▶ GOAL OF THE EXERCISE: Collect all lines containing the word "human" from the data.

▶ DATA FOR REVIEW:
···

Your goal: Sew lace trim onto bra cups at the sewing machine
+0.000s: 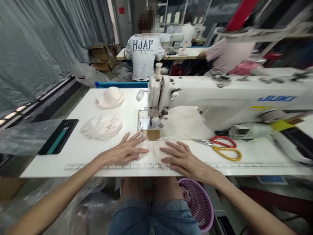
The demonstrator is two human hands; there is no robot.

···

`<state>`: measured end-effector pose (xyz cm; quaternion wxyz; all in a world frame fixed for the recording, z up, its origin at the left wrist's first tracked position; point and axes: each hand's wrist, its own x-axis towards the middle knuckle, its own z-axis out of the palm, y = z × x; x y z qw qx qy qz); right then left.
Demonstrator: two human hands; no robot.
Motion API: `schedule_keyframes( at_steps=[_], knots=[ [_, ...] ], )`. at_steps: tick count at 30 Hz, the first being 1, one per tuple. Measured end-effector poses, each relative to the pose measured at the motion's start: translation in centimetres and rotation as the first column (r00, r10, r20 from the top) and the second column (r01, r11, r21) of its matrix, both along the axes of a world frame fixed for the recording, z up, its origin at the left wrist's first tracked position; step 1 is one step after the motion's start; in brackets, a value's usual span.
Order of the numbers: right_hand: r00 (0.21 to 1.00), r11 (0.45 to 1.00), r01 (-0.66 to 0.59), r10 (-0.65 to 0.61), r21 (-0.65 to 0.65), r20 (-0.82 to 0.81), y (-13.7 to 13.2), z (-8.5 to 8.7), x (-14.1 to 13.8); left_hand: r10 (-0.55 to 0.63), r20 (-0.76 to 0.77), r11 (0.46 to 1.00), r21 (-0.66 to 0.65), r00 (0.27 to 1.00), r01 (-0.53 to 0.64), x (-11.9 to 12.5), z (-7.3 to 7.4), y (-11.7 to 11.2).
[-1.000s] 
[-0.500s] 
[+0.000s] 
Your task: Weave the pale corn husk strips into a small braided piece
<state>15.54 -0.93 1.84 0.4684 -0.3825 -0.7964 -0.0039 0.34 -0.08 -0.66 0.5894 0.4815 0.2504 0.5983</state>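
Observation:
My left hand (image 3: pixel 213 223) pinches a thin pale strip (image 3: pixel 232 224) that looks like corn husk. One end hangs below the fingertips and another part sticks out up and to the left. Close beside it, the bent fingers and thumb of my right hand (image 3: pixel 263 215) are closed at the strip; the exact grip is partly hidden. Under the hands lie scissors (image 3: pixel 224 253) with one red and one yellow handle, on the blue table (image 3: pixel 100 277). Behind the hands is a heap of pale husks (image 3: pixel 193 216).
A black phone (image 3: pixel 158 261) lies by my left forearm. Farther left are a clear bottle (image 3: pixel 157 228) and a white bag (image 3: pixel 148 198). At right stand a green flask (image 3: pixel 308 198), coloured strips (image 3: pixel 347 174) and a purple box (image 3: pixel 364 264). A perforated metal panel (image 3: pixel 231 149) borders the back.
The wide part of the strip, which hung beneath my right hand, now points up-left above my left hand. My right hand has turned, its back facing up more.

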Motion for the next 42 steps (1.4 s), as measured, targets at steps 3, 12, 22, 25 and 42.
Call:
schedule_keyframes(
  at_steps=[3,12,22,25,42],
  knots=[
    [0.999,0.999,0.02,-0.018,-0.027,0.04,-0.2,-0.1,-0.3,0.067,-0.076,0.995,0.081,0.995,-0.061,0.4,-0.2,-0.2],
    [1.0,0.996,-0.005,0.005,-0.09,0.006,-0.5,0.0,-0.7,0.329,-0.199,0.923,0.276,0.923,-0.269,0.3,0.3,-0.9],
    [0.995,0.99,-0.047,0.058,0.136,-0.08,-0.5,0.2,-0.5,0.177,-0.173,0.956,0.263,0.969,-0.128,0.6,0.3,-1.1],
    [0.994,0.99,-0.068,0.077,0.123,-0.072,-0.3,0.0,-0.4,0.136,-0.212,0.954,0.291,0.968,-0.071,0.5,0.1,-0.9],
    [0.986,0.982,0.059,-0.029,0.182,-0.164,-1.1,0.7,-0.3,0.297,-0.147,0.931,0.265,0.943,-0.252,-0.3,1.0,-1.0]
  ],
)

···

▶ OUTPUT:
The demonstrator is two human hands; there is no robot.
Demonstrator: two human hands; no robot.

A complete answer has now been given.